YOUR TASK - Retype the listing exactly, with no images.

AVAILABLE DATA -
- Opening Delimiter -
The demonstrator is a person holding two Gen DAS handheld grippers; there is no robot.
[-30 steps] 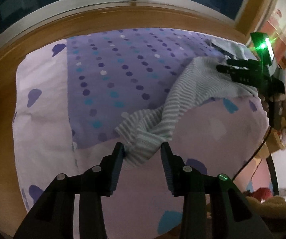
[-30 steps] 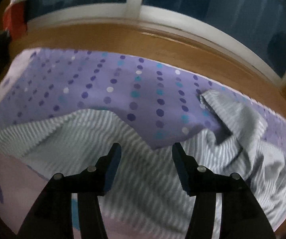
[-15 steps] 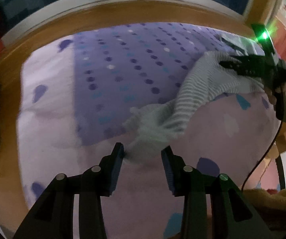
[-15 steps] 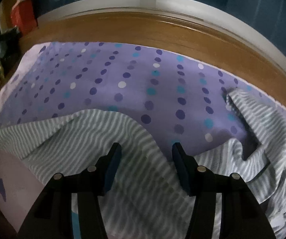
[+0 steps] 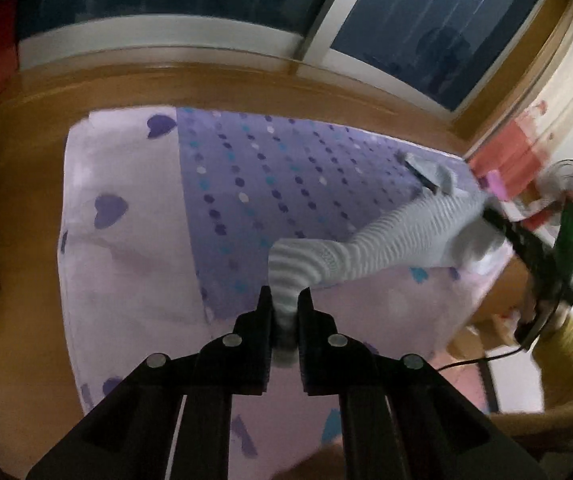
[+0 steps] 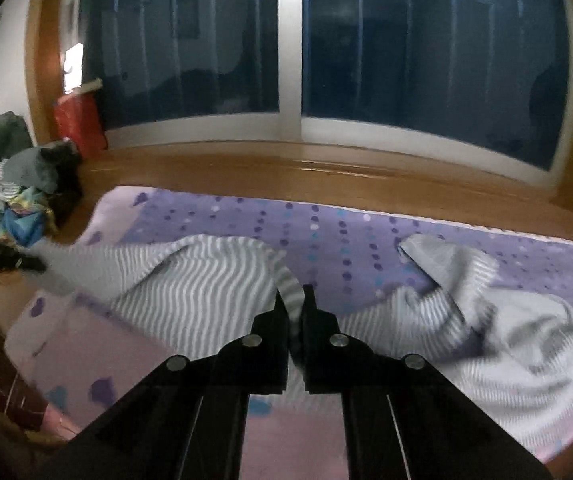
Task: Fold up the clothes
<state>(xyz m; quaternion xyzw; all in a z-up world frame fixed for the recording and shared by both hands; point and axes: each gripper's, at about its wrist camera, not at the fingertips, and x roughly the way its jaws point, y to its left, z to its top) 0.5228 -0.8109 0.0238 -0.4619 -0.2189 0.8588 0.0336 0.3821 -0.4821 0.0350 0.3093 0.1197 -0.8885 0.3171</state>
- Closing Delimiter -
ANSWER TO THIS TASK -
The demonstrator is a person holding two Gen DAS handheld grippers; there is no robot.
[-30 steps] 
[-30 steps] 
[-15 steps] 
[-15 steps] 
[+0 steps] 
[+0 steps] 
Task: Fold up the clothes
<state>(xyz m; quaternion xyzw; all in a z-up world frame fixed for the recording and shared by both hands; point and axes: each gripper's, at about its wrist camera, not at the fingertips, and x roughly the way its jaws point, y to its left, z to its top) 0.5228 -0.8109 0.0238 -0.4619 -0.2189 0.8588 0.0336 0.3821 -0.4821 0.0350 0.3093 0.1197 -0.8885 0.3171</state>

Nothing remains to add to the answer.